You mention in your readme that you're not using the same vector state than what was described in DM paper.
[X_t, X_{t-1}, ...X_{t-7}, Y_{t}, Y_{t-1}, ...Y_{t-7}, B, W]
instead of
[X_t, Y_t, X_{t-1}, Y_{t-1}...X_{t-7}, Y_{t-7}, C]
First of all, your argument for the color is that the padding will make it easier for white, I'm not exactly sure how it would advantage white. If anything I feel that B would be advantaged (since 0 is used for white, only bias can be used since weights are useless for white).
Second, you don't adress your choice to change the interweaving of colors. In DM paper, there is an alternance of the player stones and other player stones, while in your version there seems to be first all moves by the current player then all the stones from the other player.
Any rationale behind this choice ?
The interleaving is completely irrelevant, it's just a reordering of the inputs and weights.
You are right about white vs black:
"has a constant value of either 1 if black is to play or 0 if white is to play"
The player who gets the plane with 1's has an advantage because the convolution can see the board edge. I'll fix this in the README.
Any reason you went to B, W instead of 1, -1 ?
Also, i feel the interleaving could have an effect as the kernels of the convolution have limited range (3x3(. In order to see black and white stones in the same patch is impossible in your version, but it is in the DM version.

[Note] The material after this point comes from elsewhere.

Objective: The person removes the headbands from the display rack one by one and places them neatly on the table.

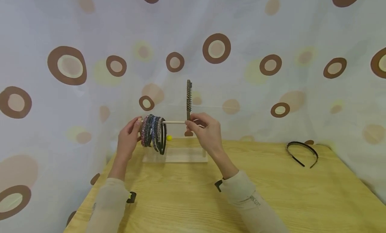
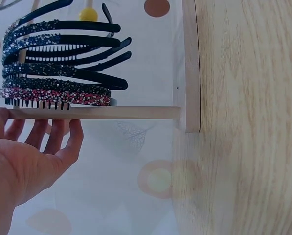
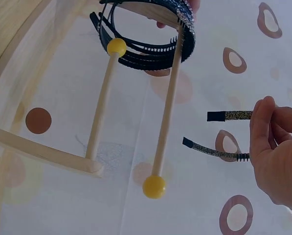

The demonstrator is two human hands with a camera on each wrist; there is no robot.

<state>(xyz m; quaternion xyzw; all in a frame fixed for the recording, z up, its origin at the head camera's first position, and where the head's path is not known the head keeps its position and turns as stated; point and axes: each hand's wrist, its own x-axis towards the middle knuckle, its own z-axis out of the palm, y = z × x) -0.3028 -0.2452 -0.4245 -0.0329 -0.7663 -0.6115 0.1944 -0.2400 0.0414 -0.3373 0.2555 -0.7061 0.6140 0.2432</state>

So my understanding is that convolutions can match black and white stones only at upper level of convolutions layers, no ?
I internally store them as bitsets and an even number worked a bit better with the OpenCL code I had. I would not be surprised if learning the edge is easier if it does not swap sign but I doubt it matters much in the long run.
You misunderstand how 2D convolutions work in a DCNN. All input planes are convolved into every output plane with a variable filter, so as already said, the interleaving is completely irrelevant and it's a simple reordering of weights. Again, you can literally reorder the inputs, reorder the already calculated weights from a weights file, and get 100% the same output for the same input. The range of the kernel doesn't even factor in at all here!
The 3x3 filters are spatial 2D filters over a single input (into a single output), but there is a filter for every output x input plane combination, it's not a 3x3x3 filter that only takes 3 different input planes into a single output or something like that.
My bad on the kernel size !